Extracted material —
□ □ □ □ □ □ □

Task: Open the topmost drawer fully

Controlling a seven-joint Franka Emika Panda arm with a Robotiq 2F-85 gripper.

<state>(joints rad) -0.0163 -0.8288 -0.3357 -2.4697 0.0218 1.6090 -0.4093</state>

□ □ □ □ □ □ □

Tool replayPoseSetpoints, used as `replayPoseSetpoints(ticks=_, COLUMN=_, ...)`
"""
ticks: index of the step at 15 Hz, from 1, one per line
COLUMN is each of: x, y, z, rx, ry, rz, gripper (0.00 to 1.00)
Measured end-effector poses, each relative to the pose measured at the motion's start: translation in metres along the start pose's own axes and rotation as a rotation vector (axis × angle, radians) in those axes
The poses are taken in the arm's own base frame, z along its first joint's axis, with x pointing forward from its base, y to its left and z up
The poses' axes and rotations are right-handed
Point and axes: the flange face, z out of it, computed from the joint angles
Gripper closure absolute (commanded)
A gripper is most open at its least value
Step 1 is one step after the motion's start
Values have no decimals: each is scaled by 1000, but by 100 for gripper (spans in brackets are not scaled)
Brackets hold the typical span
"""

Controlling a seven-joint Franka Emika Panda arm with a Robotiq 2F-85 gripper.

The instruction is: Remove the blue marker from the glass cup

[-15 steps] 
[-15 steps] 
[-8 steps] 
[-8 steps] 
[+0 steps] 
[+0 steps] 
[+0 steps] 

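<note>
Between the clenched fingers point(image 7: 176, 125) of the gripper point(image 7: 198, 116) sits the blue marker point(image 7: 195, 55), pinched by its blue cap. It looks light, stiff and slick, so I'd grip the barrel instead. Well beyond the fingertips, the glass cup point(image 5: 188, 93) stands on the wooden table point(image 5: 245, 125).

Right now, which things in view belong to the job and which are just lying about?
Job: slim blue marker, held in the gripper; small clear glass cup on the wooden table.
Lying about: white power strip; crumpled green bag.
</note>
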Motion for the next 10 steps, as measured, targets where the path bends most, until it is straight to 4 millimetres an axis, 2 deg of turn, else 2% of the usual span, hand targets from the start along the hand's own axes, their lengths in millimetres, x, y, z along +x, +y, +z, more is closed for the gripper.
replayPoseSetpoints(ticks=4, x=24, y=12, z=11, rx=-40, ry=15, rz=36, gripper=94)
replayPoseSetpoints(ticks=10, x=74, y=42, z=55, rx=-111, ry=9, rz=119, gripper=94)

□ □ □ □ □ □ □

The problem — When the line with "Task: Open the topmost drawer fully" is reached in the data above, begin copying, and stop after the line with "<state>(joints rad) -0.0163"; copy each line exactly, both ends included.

Written answer —
Task: Open the topmost drawer fully

Controlling a seven-joint Franka Emika Panda arm with a Robotiq 2F-85 gripper.

<state>(joints rad) -0.0163 -0.8288 -0.3357 -2.4697 0.0218 1.6090 -0.4093</state>

What the exercise asked for is now complete.